We ran out of buckets again and waited perhaps another hour to get more. I was getting really hungry and I heard other people saying the same thing, but we had another go-round of harvesting first. We wished we'd thought to buy a case of PowerBars on the way there. We could have sold them for $5 each.
When the truck came back with more buckets, the Cowboy and I filled four more before we called it a day (together we filled about 20 buckets total).
Finally, we went into town to the main winery. We walked by a hot barbecue grill that clearly was not in the midst of cooking food. It was 3:30 p.m. by then, incidentally. They showed us the machine that took the grapes from the stems, piped the fruit into tanks and spit the stems onto the ground. The owner showed us the fermenting vats, but by then our interest was waning and we were starting to smell hamburgers cooking.

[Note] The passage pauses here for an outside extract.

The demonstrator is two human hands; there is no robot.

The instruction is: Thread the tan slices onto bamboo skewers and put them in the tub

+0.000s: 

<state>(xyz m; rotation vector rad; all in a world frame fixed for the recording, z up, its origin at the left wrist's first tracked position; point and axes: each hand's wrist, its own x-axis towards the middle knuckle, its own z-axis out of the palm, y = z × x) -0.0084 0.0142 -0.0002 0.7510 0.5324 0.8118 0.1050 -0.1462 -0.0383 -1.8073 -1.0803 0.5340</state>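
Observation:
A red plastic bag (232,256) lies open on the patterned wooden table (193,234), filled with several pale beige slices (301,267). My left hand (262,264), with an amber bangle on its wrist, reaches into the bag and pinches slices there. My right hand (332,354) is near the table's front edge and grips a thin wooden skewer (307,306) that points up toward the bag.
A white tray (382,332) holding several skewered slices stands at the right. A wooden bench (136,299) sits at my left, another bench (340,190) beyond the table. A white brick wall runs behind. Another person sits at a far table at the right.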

We ate our burgers, chips and a nice salad, and I went back for a hot dog after all that. The wine tasting began while I was still eating a mustard-slathered hot dog, so I'm not really sure how much I liked the first wine. We tried a variety of wines, including the port for which we were harvesting that day, a mead flavored with blackberries, and an apple wine. The grape wines were pretty typical of Midwestern wines: sweet and rather lacking in body. The Cowboy and I both liked the apple wine best, so the instant we got our coupons we made a beeline to the shop, got two bottles and headed home.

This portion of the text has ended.